I tend to take the "there was too much banking going on" as more a statement "there was a lot of banking going on because of cheap credit etc, that would not survive a downturn". In the same way that a housing boom would likely to increase the number of real estate agents trying to sell homes, the availability of cheap credit meant a rapid expansion in market activity, which in turn required more staff. When things cool down however, all those real estate agents/bankers start to experience job cuts. Of course, that is just the way I interpreted the statement, which admittedly does seem to be rather sweeping.

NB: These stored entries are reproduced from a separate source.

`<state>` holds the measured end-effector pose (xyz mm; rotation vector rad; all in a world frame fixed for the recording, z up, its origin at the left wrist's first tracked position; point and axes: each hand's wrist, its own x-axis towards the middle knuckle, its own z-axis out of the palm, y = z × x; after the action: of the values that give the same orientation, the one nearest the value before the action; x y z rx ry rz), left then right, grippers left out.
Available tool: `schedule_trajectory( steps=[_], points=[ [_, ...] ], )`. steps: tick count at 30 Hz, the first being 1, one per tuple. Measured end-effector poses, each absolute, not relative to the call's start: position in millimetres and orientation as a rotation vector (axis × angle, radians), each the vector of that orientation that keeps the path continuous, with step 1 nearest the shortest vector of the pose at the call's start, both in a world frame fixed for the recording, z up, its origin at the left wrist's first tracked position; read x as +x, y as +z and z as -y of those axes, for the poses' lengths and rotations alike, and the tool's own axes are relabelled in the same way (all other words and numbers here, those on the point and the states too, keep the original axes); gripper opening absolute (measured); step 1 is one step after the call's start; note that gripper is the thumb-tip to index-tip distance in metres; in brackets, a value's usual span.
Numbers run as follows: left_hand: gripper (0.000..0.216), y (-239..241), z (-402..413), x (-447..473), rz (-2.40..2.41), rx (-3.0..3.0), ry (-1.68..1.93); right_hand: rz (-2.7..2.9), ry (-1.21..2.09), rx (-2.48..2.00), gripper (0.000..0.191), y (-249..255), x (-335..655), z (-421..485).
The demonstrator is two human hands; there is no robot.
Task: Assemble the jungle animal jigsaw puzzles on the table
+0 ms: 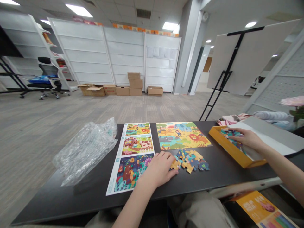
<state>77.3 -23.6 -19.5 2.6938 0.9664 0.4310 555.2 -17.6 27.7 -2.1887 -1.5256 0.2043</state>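
My left hand [159, 168] lies on the black table, fingers slightly curled and thumb apart, at the left edge of a heap of loose jigsaw pieces [193, 161]. Its fingertips reach the nearest yellow pieces. My right hand [248, 139] is inside the yellow box [239, 158] at the right, fingers stretched out over colourful jigsaw pieces [229, 134] there. The palm hides part of the box's contents. Behind the heap lies a flat animal picture [182, 136] with a lion and an elephant. Left of it is a sheet with three pictures [136, 145], partly covered by my left hand.
Crumpled clear plastic [87, 148] lies at the table's left. An orange box lid [266, 209] sits below the table edge at the lower right. Folded cloths [232, 119] are beyond the yellow box. An easel board [239, 57] and cardboard boxes [122, 91] stand farther off.
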Motion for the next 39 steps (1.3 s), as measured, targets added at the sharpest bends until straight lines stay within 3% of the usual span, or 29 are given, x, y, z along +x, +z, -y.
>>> schedule_trajectory(
  steps=[10,20,25,31,39],
  points=[
    [0.034,-19.2,24.5,77.9,-0.975,2.699,0.42,1.414,-0.129,-2.205,0.059,71.4,558.1,31.2],
    [0.041,-20.1,23.8,74.1,-0.995,2.676,0.454,1.44,0.467,-1.667,0.045,74.6,454.8,25.9],
    [0.058,-19.3,23.6,74.1,-1.007,2.586,0.579,1.738,0.605,-1.6,0.058,46.3,375.2,7.0],
    [0.113,-23.1,20.0,71.5,-1.212,2.47,0.71,2.05,0.691,-1.26,0.044,5.1,308.0,-14.9],
    [0.117,-30.1,17.5,68.3,-1.161,2.517,0.599,2.278,0.777,-1.113,0.045,0.5,266.3,-15.7]
  ],
)
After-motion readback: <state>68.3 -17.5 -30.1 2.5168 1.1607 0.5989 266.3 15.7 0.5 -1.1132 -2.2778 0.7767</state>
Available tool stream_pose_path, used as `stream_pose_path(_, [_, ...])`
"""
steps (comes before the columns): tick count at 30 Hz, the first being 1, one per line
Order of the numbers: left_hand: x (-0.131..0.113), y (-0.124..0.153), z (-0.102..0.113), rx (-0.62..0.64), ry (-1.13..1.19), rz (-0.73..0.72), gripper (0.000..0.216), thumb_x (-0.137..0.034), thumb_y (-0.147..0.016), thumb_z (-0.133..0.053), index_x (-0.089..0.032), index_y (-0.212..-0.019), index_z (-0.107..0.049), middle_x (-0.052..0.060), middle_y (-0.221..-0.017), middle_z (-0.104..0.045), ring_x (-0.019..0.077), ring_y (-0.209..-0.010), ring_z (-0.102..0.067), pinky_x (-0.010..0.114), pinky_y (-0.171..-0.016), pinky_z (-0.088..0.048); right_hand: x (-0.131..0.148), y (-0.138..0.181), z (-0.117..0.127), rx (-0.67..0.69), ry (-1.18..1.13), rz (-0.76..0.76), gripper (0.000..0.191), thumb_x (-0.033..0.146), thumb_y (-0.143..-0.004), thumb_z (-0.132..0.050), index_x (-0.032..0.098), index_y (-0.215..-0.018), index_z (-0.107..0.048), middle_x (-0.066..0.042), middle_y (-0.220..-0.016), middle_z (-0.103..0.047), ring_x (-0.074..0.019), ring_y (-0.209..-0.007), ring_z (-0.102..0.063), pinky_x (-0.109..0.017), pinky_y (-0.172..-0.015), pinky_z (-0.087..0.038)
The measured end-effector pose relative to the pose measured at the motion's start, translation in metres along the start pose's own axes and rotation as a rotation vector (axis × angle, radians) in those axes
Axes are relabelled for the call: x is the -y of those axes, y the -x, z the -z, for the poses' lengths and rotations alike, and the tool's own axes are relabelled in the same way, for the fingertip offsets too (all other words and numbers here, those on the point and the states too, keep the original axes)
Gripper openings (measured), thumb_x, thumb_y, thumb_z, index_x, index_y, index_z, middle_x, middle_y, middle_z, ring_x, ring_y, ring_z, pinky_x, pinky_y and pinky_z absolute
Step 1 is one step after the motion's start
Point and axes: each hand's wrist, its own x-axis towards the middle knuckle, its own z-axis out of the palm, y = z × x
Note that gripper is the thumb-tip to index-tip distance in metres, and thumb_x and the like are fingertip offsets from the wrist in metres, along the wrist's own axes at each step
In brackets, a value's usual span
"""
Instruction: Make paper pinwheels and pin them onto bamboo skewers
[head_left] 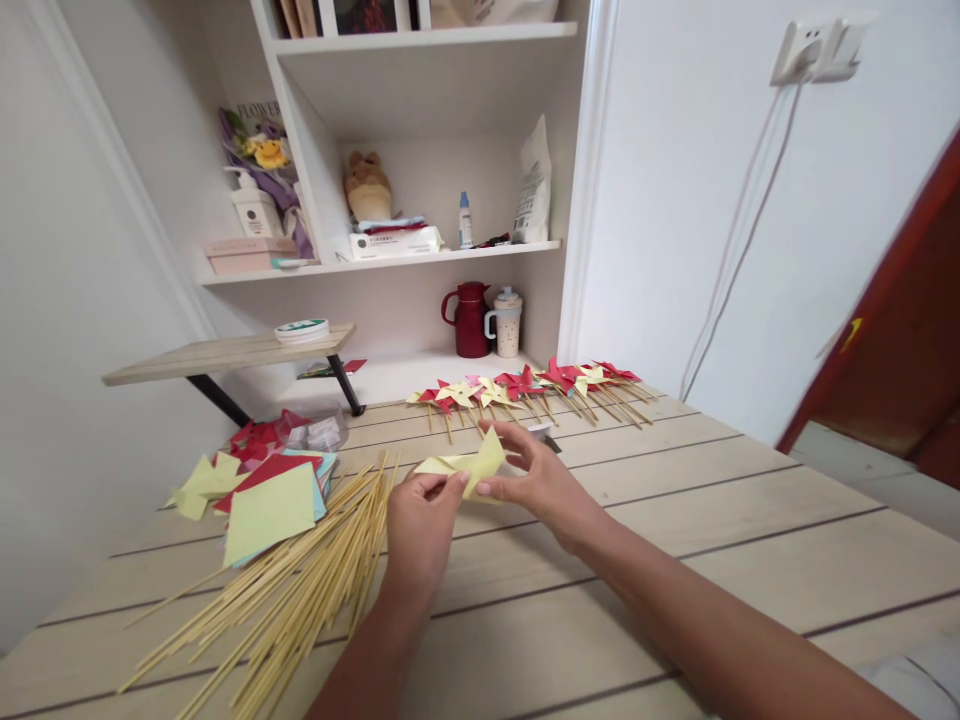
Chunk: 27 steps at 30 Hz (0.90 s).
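A folded piece of yellow paper (469, 465) is held just above the wooden table (675, 520) by both hands. My left hand (420, 525) pinches its near left edge. My right hand (536, 480) pinches the paper's right side, fingers curled around a raised flap. To the left lies a loose pile of thin bamboo sticks (300, 575). Beyond them sits a stack of coloured paper squares (274, 500) in yellow, red and blue. A row of red and yellow paper pinwheels on sticks (525, 385) lies along the far edge of the table.
A white shelf unit (420, 150) stands behind the table with a red jug (470, 320), a lidded cup (508, 322), bottles and packets. A small wooden riser (225, 355) holds a tape roll. Cables hang from a wall socket (814, 50). A red door (892, 330) is at right.
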Motion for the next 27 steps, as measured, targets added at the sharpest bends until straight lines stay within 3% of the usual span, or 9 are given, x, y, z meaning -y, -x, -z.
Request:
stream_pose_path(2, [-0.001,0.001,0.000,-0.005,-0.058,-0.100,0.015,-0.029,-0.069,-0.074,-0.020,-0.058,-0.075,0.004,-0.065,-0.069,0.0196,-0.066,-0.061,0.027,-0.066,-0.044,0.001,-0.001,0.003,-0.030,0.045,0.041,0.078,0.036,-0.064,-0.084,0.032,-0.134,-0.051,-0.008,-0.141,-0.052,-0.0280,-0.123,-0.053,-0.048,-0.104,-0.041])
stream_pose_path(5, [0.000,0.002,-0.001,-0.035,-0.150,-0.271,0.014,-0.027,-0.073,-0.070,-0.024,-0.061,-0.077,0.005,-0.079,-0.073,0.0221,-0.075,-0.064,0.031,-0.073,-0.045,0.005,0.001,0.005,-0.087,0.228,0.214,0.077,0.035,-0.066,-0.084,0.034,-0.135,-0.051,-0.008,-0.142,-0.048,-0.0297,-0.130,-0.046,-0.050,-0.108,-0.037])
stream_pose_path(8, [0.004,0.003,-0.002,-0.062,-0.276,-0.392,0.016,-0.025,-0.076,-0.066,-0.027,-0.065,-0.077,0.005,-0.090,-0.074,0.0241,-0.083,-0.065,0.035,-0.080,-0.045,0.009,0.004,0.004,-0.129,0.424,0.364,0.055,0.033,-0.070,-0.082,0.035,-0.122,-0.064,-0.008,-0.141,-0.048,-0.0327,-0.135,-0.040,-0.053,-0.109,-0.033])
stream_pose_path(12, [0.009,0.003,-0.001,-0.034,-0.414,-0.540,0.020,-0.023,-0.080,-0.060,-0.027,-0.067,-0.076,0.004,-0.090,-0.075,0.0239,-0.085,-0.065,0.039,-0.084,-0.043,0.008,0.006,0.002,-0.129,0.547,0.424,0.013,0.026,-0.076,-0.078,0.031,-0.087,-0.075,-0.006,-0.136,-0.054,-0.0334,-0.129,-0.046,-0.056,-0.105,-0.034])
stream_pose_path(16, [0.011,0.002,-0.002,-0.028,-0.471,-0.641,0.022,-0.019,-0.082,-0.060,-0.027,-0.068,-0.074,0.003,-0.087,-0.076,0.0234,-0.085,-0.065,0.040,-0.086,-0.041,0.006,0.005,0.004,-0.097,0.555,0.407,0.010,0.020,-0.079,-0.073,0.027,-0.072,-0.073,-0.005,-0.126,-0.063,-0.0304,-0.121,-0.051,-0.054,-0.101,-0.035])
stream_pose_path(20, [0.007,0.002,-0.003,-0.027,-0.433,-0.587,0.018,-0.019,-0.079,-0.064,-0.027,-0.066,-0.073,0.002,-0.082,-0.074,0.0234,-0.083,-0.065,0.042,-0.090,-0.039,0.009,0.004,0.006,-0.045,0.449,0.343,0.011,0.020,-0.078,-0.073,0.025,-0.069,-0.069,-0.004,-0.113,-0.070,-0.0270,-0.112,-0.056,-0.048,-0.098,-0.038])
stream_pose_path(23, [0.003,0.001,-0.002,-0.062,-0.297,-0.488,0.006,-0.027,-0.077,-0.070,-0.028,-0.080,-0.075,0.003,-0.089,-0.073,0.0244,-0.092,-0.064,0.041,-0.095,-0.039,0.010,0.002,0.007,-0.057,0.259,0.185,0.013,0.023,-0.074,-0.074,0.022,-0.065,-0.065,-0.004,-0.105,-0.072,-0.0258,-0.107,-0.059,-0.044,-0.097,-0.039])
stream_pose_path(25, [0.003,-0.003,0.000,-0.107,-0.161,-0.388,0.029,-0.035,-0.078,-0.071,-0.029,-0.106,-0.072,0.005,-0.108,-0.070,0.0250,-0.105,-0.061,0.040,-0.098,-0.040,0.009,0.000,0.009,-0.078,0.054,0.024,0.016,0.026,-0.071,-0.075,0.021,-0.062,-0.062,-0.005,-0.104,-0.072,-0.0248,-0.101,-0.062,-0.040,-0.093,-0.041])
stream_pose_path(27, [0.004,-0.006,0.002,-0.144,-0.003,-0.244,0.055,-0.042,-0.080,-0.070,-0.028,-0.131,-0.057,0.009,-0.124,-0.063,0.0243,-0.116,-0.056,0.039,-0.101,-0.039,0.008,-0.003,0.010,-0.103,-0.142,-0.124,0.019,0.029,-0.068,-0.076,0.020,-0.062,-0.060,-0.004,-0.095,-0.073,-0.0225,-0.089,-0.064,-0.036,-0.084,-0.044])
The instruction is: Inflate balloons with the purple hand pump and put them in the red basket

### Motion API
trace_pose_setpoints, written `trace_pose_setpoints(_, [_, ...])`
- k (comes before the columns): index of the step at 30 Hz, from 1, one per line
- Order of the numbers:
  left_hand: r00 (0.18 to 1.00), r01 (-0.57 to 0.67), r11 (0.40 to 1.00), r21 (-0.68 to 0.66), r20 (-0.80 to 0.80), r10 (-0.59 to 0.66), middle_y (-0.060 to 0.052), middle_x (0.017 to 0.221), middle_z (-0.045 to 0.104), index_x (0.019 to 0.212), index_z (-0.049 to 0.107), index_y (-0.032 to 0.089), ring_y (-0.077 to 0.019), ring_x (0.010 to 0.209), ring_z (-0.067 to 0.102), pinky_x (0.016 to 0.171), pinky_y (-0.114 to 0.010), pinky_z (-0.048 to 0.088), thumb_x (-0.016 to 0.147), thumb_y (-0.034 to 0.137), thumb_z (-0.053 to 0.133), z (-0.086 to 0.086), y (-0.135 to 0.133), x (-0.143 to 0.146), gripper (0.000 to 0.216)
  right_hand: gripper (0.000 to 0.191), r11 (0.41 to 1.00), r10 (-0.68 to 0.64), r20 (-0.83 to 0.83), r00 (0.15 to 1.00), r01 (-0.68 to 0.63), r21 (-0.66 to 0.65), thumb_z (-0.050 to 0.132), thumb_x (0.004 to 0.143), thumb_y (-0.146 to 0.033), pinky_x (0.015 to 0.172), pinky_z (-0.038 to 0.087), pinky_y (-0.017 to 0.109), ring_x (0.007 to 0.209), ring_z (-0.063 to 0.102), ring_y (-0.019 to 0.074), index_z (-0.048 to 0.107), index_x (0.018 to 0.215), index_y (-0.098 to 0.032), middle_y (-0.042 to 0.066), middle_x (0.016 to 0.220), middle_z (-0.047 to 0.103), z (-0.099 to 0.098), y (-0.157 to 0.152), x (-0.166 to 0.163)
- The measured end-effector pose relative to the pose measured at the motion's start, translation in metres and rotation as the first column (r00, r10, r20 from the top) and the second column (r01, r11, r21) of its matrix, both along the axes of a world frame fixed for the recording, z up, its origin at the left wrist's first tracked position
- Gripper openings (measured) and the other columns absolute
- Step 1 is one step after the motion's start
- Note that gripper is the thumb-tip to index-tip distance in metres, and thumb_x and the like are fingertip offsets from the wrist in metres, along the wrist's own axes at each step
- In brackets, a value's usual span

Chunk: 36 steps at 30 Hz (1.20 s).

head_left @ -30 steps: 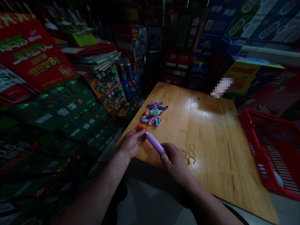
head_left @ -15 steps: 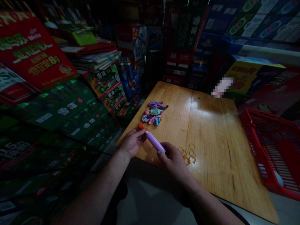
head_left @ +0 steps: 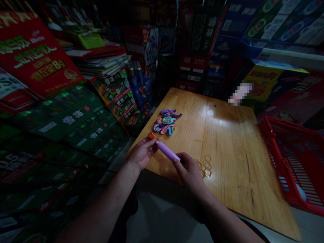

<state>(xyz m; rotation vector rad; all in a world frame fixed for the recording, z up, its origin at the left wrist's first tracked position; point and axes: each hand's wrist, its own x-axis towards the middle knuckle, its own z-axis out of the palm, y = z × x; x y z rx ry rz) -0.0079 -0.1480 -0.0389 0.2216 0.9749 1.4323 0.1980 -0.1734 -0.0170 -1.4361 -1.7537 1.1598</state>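
Above the near left edge of the wooden table, a purple hand pump (head_left: pixel 168 151) with a white nozzle slants between my hands. An orange balloon (head_left: pixel 152 136), limp, is at the nozzle. My left hand (head_left: pixel 143 153) pinches the balloon by the nozzle tip. The fingers of my right hand (head_left: pixel 188 168) are closed around the pump's other end, which they partly hide. Beyond my left hand lies a small pile of limp patterned balloons (head_left: pixel 168 120) in purple, pink and teal. Several yellow rubber bands (head_left: pixel 207 165) lie just right of my right hand.
The wooden table (head_left: pixel 227 152) stretches ahead and to the right, with a tiny dark blue dot (head_left: pixel 215 106) near its far edge. A red shopping basket (head_left: pixel 291 168) stands along the right side. Green drink cases (head_left: pixel 68 118) are stacked on the left, more cartons behind.
My right hand has shifted slightly right and up, and the pump now lies at a flatter slant with its end more exposed. My left hand stays almost in place, still on the orange balloon.
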Motion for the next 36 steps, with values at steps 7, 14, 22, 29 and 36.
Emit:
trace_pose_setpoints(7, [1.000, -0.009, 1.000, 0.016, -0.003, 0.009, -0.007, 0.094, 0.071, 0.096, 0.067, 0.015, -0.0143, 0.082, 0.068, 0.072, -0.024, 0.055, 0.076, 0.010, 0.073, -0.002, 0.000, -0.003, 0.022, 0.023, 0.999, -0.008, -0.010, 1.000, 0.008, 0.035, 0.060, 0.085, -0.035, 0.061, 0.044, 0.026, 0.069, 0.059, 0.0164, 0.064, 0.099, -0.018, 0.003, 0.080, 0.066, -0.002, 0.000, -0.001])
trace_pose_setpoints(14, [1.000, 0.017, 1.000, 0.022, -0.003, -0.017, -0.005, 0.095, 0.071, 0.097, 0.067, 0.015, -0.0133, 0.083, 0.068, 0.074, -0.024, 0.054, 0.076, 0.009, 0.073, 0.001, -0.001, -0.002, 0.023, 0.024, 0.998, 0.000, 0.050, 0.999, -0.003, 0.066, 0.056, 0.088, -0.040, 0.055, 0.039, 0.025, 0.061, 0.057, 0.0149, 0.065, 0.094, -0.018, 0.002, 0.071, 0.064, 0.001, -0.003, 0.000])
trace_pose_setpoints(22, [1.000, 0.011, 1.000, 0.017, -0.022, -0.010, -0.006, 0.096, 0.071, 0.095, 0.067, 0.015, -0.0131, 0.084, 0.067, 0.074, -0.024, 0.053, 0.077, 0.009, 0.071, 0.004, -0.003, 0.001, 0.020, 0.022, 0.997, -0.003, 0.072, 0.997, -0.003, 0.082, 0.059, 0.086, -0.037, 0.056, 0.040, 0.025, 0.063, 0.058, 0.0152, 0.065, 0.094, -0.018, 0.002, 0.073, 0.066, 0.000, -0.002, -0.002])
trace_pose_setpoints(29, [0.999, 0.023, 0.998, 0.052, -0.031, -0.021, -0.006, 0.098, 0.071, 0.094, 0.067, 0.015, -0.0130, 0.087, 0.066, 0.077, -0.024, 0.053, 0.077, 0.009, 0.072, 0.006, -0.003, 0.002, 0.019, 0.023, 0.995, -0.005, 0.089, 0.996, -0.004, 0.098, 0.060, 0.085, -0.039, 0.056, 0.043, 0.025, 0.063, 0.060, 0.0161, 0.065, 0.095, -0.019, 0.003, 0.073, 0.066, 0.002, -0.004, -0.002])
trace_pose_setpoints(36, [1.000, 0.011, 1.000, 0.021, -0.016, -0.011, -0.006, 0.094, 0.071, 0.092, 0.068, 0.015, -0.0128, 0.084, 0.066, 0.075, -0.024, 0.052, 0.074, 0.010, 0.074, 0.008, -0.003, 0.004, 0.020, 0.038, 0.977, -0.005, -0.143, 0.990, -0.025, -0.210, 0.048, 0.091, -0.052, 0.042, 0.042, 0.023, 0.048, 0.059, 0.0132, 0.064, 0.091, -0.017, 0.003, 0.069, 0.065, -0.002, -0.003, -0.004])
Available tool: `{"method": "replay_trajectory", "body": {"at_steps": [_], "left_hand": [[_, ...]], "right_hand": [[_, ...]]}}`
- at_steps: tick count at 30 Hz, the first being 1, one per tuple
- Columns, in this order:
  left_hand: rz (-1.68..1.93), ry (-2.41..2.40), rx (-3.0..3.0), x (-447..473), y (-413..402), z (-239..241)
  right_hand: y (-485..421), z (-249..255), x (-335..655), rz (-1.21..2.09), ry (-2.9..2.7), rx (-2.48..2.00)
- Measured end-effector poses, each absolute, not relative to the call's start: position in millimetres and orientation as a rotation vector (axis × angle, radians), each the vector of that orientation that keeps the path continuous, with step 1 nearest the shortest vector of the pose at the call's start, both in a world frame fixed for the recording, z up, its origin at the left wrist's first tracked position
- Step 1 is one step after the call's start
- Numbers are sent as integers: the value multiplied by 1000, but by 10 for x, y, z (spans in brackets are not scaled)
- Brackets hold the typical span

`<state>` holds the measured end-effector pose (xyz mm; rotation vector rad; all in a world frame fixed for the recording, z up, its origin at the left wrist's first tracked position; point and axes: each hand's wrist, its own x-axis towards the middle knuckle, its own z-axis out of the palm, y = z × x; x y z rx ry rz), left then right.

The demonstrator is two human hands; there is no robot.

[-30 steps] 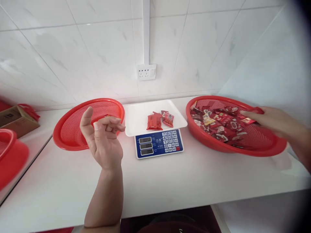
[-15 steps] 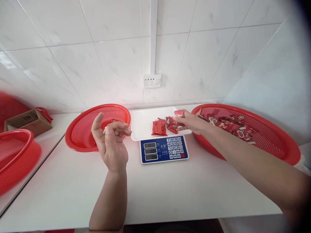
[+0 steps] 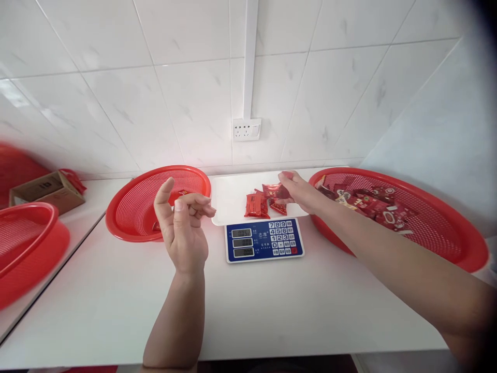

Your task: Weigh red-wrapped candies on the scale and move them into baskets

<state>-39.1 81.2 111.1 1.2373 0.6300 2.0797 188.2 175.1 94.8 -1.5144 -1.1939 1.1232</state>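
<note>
**Packet onto the scale tray**

R hand (image 3: 301, 190) reaches over the white plastic scale tray (image 3: 233, 199), by the counter's (image 3: 272, 305) back edge. Thumb and fingertips pinch a red foil-wrapped packet (image 3: 274, 190) just above the small heap of red packets (image 3: 257, 205) there. To do it well, I'd say: lower it flat, let go clean, no wrist on the tray, nothing hanging over its rim. Then check the blue-faced electronic scale (image 3: 264, 240).

L hand (image 3: 184, 228) is raised and idle, fingers loosely curled, thumb apart, nothing seen in it.

Vs 1 s ago: R hand was in the big red mesh basket of packets (image 3: 388, 172) at the counter's right end and has since crossed to the tray. L hand hasn't changed pose. The emptier red mesh basket (image 3: 135, 207) is as before.
</note>
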Motion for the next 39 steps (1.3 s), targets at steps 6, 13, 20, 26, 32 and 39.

Along the same lines, I guess I think that the justification for TARP varies according to what you define as banking. There is not as much cheap credit being extended, but then, the last few years have been an anomaly, and I think people have to realise that they should be treated as such... all the commentary I've been reading so far seems to suggest that somehow all these bailout plans can whip us back to the golden times of 2005, when regular joe people will easily and painlessly average a 20% return on their investments year after year... when, to my mind, that is patently, nonsense.
Finally, I have no doubt that IT and other industries will experience a downward trend in their rates for the immediate future, as more people compete for less jobs. The point I think that the (opinion) piece was making, is that those industries that were the MOST overinflated will experience the most decline, similar to how the most overcooked housing markets are likely to witness the greatest slumps.
To me, the interesting element was the attempt to decide just HOW overcooked the finance salaries have been, in comparison to their relative historical proportions.